Tachiraptor Langer, Rincon, Ramezani, Solorzano and Rauhut, 2014a
T. admirabilis Langer, Rincon, Ramezani, Solorzano and Rauhut, 2014a
Hettangian, Early Jurassic
La Quinta Formation, Venezuela
Holotype- (IVIC-P-2867) (~1.5 m) incomplete tibia (~250 mm)
Paratype- ?...(IVIC-P-2868) proximal ischium
Diagnosis- (after Langer et al., 2014a) posterolateral corner of fibular condyle forms sharp angle in proximal view and extends slightly more posteriorly than the medial condyle; (combination of) distal articulation of tibia more than 50% broader transversely than anteroposteriorly; astragalar buttress occupies between one-third and one-quarter of anteroposterior depth of distal surface of bone, extending obliquely across the anterior surface of distal part of the tibia at an angle of approximately 35 degrees to the distal margin, and flexing proximally at the lateral 20% of the transverse width of the distal shaft; line connecting the outer and inner tibial malleoli in anterior view forms angle of ~80 degrees to long axis of bone.

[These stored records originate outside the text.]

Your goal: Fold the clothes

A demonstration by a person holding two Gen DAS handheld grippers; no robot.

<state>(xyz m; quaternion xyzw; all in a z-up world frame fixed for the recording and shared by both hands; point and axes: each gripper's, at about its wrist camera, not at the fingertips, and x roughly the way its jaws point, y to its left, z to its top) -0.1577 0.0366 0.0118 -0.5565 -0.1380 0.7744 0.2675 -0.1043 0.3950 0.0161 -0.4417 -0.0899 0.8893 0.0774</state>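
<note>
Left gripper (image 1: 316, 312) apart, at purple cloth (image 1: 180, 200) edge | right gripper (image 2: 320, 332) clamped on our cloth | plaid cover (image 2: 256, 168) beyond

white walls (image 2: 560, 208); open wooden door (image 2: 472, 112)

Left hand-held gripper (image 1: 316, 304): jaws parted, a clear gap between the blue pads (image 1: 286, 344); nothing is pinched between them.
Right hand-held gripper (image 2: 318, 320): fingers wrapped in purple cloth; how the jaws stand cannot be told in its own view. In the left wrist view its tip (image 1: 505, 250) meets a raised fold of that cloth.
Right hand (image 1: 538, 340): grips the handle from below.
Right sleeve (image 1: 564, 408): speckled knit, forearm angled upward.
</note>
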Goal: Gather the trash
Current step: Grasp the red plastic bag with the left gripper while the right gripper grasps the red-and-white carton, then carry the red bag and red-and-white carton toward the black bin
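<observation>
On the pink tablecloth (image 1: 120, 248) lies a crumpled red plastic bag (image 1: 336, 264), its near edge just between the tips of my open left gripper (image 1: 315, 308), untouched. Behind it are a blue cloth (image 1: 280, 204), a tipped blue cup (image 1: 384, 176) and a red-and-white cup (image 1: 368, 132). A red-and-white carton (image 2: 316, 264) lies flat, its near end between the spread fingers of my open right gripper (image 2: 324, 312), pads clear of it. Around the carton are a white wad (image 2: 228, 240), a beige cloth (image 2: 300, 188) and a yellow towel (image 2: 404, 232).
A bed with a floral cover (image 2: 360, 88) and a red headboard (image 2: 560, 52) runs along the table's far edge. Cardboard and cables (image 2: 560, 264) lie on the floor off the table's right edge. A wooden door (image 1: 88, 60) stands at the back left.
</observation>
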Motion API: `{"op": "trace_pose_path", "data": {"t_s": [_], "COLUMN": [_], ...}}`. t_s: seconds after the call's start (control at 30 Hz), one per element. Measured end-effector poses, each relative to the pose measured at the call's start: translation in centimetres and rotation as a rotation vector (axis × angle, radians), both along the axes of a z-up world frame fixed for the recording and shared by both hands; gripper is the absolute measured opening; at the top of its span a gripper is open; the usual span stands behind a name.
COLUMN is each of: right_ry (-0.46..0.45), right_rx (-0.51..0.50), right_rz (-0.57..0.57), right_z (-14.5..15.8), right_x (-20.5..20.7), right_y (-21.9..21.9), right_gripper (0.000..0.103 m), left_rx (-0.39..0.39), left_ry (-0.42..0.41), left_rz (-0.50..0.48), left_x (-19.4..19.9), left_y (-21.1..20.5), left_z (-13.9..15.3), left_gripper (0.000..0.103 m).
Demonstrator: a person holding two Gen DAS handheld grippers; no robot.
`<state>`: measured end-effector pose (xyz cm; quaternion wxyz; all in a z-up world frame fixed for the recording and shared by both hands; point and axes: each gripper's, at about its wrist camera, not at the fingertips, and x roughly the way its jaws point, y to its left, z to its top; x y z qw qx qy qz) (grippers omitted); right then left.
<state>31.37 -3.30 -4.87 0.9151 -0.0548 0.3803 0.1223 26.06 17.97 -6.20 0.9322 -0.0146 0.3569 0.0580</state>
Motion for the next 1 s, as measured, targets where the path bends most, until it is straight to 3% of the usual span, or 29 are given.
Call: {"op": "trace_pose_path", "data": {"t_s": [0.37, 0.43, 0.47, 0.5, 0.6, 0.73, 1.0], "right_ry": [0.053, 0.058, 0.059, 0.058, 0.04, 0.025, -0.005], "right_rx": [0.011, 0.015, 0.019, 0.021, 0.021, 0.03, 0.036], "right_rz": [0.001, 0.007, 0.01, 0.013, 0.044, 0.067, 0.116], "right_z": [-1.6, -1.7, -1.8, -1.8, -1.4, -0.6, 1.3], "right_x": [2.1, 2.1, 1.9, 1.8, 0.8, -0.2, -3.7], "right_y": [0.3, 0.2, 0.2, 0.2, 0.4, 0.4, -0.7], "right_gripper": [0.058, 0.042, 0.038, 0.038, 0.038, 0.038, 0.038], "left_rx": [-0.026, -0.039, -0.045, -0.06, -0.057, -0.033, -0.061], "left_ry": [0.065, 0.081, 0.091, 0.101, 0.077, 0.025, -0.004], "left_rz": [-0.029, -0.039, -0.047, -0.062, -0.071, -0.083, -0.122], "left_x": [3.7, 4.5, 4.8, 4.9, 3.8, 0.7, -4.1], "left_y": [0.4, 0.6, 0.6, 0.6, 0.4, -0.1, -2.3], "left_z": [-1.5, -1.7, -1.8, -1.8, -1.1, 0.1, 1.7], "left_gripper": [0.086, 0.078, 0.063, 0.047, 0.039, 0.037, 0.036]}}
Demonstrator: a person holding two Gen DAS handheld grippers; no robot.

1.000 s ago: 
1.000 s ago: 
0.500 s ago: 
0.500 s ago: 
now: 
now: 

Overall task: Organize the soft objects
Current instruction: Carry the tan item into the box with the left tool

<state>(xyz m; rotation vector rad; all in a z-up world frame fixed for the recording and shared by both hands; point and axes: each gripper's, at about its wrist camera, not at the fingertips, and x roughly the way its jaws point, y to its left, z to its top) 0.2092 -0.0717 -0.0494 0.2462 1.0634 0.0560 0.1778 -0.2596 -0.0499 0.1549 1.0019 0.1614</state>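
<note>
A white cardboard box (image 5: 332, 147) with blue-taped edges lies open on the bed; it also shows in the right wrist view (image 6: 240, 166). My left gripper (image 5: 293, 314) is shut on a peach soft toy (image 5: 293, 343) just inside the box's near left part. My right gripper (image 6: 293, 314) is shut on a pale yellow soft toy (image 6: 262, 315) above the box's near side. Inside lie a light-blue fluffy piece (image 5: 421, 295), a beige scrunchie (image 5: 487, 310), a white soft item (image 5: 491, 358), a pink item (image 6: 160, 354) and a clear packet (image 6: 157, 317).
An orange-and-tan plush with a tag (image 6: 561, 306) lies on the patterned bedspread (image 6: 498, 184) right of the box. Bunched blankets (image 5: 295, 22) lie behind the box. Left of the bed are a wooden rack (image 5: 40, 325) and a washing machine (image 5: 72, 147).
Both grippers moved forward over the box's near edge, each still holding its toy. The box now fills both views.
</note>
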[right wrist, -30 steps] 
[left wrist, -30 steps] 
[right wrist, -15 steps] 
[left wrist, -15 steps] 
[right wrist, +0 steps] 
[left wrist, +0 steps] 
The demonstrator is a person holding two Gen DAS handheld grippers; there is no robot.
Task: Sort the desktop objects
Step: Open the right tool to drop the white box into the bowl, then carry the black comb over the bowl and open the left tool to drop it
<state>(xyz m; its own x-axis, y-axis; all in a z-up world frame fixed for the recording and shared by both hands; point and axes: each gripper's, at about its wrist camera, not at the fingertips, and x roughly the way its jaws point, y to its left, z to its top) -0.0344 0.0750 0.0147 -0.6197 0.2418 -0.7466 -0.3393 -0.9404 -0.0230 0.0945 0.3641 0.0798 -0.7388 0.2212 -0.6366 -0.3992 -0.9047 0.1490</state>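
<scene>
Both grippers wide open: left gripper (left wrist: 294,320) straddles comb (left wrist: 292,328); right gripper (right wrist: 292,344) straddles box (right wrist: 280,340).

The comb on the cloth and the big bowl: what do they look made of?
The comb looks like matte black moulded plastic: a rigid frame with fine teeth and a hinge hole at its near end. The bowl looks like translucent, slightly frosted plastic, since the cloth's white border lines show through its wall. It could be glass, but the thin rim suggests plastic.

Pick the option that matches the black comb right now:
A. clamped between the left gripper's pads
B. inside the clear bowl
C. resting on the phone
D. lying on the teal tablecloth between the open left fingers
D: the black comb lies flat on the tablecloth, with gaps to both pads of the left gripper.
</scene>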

Comments- Langer et al. (2014a,b) added this taxon to Smith et al.'s basal theropod dataset and found it to be sister to Averostra. As the original matrix is heavily un/miscoded, an assignment to basal Ceratosauria or Tetanurae may not be unlikely.
References- Langer, Rincon, Ramezani, Solorzano and Rauhut, 2014a. New dinosaur (Theropoda, stem-Averostra) from the Earliest Jurassic of the La Quinta Formation, Venezuelan Andes. Royal Society Open Science. 1, 140184.
Langer, Rincon, Ramezani, Solorzano and Rauhut, 2014b. New theropod material from the Triassic-Jurassic boundary of the Venezuelan Andes. Journal of Vertebrate Paleontology. Program and Abstracts 2014, 165.